● **Work instruction**:
Your answer must contain each line of the listing in which "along" appears, copied in full.

*** Opening of Stored data ***

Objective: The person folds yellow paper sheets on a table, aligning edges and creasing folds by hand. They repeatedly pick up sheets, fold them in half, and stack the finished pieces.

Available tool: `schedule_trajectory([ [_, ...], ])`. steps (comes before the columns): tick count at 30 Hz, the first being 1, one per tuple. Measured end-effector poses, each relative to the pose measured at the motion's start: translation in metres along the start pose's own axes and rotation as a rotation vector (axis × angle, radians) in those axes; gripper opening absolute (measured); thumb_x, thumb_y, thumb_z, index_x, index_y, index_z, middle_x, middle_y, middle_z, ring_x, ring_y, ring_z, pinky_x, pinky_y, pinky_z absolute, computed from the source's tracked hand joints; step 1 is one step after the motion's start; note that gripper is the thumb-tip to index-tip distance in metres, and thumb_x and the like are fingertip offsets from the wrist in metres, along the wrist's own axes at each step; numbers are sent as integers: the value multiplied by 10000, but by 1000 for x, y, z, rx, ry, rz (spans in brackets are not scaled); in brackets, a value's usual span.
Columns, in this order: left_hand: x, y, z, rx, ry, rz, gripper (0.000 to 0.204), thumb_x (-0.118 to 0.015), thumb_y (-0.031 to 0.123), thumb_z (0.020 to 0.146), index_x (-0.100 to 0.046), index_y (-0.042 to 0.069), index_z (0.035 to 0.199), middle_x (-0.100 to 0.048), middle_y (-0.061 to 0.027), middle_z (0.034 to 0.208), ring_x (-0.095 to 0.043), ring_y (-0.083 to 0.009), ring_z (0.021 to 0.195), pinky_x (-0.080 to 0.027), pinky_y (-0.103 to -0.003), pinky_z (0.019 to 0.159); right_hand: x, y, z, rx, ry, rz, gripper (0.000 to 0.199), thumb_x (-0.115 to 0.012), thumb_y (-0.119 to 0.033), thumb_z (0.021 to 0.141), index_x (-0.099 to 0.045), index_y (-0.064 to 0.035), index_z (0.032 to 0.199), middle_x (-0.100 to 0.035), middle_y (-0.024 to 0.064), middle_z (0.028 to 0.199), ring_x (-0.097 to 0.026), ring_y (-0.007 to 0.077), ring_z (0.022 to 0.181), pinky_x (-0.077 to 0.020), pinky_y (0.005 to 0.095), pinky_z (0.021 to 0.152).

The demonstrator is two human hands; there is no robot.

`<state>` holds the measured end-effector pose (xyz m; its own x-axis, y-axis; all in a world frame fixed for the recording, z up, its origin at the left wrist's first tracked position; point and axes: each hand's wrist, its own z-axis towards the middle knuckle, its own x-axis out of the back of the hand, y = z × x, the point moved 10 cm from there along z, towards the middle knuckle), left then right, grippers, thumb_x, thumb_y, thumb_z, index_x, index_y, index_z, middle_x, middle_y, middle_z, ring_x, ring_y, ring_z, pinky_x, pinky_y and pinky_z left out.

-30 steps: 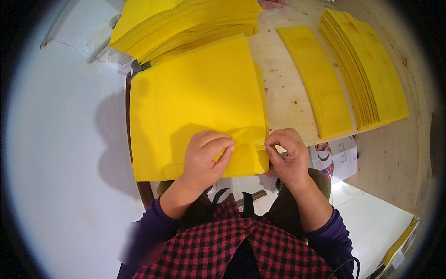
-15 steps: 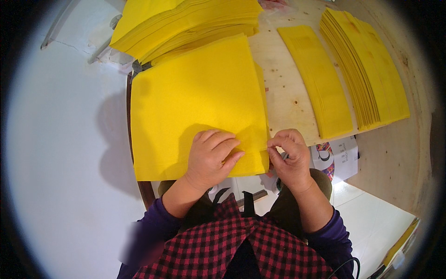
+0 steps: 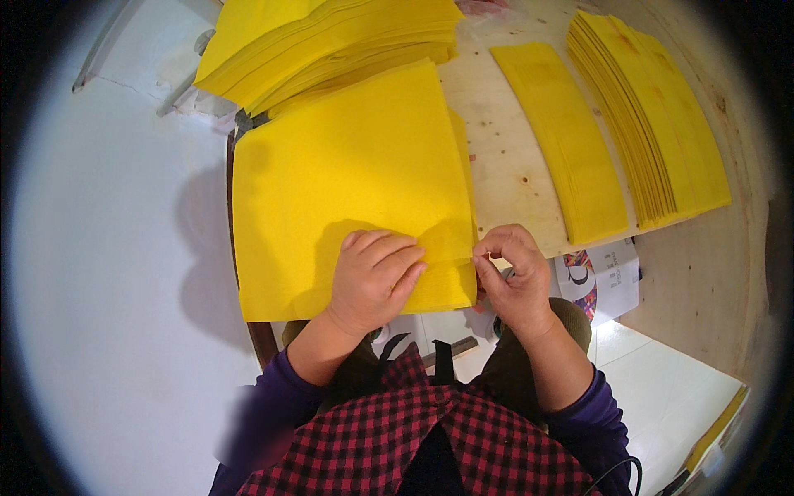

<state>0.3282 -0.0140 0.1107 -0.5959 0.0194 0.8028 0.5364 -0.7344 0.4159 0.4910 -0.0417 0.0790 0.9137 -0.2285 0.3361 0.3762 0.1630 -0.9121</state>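
Observation:
A large yellow felt-like fabric sheet lies flat in front of me, on top of other yellow layers that peek out at its right edge. My left hand rests on its near part, fingers lying on the cloth, thumb apart from the index finger. At the sheet's right edge, my right hand has thumb and index finger pinched together on the cloth's margin. A crease or fold line runs across the near right corner, between the two hands. The exact bit between my right fingertips is too small to see clearly.
A thick pile of yellow sheets stands beyond. To the right, a narrow yellow folded strip and a stack of similar strips lie on the wooden board. A white printed package sits below the board's near edge. A white wall rises at left.
My left hand has slid slightly left, and its thumb has drawn nearer the fingers. The right hand has shifted slightly up and left, still pinched at the sheet's edge.

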Motion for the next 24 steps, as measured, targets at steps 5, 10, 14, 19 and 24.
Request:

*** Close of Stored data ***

● **Response area**:
Available tool: `schedule_trajectory([ [_, ...], ])`. steps (comes before the columns): tick count at 30 Hz, the first being 1, one per tuple. Measured end-effector poses, each relative to the pose measured at the motion's start: translation in metres along the start pose's own axes and rotation as a rotation vector (axis × angle, radians) in those axes; gripper opening absolute (measured); thumb_x, thumb_y, thumb_z, index_x, index_y, index_z, middle_x, middle_y, middle_z, ring_x, ring_y, ring_z, pinky_x, pinky_y, pinky_z absolute, computed from the source's tracked hand joints; step 1 is one step after the motion's start; note that gripper is the thumb-tip to index-tip distance in metres, and thumb_x and the like are fingertip offsets from the wrist in metres, along the wrist's own axes at each step; numbers are sent as integers: the value multiplied by 10000, but by 1000 for x, y, z, rx, ry, rz (spans in brackets are not scaled); in brackets, a value's usual span.
`<state>` holds the measured end-effector pose (xyz m; its own x-axis, y-axis; all in a world frame fixed for the recording, z up, its origin at the left wrist's first tracked position; point and axes: each hand's wrist, its own z-axis towards the middle knuckle, its own x-axis out of the back of the hand, y = z × x, the point moved 10 cm from there along z, towards the middle knuckle), left then right, grippers, thumb_x, thumb_y, thumb_z, index_x, index_y, index_z, middle_x, middle_y, middle_z, ring_x, ring_y, ring_z, pinky_x, pinky_y and pinky_z left out.

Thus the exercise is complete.